> **WHAT THE TASK ASKS**: Your task is to copy every line of the entries that holds the word "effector".

> **DATA**:

◆ ◆ ◆ ◆ ◆ ◆ ◆

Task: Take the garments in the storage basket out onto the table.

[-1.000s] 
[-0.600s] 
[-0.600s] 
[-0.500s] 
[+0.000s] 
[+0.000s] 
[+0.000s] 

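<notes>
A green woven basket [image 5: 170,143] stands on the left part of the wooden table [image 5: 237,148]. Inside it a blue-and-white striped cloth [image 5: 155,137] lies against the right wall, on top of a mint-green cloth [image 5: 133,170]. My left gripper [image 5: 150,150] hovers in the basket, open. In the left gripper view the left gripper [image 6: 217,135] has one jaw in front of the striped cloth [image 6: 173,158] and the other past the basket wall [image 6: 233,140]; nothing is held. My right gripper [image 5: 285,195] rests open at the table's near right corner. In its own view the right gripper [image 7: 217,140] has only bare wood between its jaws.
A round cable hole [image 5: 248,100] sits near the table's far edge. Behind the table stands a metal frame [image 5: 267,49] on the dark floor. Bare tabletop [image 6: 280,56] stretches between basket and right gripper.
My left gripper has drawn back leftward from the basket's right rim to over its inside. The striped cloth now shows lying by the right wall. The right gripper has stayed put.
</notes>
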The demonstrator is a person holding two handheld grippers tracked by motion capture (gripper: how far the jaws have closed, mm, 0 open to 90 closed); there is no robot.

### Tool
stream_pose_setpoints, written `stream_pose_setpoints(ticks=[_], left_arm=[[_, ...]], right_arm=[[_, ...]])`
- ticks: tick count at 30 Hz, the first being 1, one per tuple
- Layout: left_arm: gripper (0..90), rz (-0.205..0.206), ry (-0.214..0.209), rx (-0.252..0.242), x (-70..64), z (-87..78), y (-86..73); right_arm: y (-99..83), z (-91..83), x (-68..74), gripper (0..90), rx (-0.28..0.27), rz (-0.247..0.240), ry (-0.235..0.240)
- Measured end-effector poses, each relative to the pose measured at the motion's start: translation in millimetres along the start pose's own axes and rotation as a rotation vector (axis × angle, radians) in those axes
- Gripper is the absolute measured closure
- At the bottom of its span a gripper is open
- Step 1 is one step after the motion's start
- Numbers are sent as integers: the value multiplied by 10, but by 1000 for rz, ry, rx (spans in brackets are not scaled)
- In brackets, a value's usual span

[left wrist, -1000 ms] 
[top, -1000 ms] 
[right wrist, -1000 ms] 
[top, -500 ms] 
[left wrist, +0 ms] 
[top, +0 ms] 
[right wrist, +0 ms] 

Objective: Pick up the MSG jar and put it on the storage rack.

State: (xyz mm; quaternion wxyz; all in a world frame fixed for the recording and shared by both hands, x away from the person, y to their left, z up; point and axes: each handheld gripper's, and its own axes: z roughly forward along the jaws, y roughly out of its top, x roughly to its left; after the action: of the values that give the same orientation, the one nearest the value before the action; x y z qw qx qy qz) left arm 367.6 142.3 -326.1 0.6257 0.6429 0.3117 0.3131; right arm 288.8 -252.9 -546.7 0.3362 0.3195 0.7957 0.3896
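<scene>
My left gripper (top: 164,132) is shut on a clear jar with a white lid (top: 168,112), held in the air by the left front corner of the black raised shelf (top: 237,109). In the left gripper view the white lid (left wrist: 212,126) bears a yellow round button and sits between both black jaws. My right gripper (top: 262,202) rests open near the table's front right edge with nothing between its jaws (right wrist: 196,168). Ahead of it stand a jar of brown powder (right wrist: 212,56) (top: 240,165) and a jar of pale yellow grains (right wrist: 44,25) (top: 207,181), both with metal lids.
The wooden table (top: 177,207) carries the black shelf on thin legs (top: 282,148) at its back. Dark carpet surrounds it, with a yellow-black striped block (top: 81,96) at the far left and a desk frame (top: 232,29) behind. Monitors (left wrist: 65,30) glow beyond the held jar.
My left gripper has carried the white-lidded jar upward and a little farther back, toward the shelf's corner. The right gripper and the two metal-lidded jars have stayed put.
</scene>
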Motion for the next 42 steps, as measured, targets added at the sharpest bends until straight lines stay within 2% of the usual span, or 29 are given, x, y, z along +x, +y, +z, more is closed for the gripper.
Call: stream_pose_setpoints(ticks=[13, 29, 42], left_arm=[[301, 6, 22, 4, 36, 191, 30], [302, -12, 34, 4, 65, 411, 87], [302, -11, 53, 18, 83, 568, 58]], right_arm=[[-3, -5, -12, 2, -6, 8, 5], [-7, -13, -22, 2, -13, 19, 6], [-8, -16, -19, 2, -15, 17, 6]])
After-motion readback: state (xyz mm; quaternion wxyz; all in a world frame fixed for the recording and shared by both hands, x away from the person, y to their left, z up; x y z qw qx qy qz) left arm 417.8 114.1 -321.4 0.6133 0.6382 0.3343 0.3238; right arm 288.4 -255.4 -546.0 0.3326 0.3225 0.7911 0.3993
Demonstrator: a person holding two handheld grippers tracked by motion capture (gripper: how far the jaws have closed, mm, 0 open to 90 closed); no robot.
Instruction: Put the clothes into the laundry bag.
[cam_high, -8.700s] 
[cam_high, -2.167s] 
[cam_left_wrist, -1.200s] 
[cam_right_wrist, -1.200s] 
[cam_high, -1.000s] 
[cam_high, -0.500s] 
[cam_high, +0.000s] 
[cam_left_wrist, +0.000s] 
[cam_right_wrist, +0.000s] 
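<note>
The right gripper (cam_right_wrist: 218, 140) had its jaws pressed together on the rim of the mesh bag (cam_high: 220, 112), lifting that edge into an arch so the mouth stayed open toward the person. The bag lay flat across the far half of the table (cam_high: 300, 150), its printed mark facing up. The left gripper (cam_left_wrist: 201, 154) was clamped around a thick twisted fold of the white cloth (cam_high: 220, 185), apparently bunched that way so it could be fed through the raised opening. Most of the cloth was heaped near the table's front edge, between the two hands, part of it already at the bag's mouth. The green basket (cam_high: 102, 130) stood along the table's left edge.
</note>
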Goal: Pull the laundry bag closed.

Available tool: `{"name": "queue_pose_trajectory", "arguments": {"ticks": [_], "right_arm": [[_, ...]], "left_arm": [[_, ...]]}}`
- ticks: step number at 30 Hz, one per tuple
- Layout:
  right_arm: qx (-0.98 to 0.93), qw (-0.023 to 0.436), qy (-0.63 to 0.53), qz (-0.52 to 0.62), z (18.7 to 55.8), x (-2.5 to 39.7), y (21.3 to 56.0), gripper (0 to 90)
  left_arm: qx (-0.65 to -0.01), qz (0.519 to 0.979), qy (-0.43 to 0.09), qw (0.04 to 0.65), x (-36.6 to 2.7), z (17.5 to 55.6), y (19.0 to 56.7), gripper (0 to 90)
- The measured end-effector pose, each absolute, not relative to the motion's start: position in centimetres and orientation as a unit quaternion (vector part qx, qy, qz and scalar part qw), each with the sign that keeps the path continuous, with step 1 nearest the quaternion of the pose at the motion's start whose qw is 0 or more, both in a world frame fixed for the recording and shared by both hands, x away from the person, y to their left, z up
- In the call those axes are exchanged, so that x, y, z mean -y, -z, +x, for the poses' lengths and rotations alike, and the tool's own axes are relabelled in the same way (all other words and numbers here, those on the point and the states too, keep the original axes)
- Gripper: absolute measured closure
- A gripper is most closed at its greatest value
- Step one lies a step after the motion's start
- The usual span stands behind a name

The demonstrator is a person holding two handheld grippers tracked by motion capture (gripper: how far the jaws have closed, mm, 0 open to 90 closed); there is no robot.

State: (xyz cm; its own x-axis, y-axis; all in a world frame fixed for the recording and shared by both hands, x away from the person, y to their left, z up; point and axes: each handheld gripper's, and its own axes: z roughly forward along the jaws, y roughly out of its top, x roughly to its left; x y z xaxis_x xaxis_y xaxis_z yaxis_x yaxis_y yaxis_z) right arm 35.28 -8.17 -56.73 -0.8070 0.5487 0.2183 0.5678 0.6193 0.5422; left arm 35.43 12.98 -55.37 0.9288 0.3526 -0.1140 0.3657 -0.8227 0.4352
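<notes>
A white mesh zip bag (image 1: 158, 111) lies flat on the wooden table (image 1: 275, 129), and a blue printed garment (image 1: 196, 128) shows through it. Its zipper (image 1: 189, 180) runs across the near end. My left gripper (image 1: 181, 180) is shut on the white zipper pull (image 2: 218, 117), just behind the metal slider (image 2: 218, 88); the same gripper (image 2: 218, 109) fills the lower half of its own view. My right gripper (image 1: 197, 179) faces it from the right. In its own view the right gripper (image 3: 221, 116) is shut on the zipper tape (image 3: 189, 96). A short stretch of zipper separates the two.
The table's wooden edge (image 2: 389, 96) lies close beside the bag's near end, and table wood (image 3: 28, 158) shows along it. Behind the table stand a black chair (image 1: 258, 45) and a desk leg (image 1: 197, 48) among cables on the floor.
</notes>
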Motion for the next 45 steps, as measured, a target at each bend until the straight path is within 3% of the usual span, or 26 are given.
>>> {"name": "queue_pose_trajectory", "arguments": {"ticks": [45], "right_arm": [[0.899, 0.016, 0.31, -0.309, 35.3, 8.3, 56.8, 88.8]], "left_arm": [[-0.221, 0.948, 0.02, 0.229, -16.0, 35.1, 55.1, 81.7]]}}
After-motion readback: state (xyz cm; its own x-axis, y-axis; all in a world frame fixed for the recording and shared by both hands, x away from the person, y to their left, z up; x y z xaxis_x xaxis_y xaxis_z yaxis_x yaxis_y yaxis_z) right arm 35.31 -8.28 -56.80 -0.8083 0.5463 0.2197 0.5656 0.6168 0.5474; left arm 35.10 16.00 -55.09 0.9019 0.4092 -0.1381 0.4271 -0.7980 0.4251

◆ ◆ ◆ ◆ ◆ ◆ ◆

> **ANSWER FOR THE TASK**:
- Measured end-effector poses, each relative to the pose measured at the motion's start: translation in millimetres along the start pose's own axes and rotation as a rotation vector (axis × angle, radians) in those axes
- The measured end-effector pose, each absolute, not relative to the motion's start: position in centimetres and orientation as a unit quaternion (vector part qx, qy, qz and scalar part qw), each with the sign that keeps the path continuous, with step 1 nearest the quaternion of the pose at the motion's start whose qw is 0 or more, both in a world frame fixed for the recording and shared by both hands, x away from the person, y to their left, z up

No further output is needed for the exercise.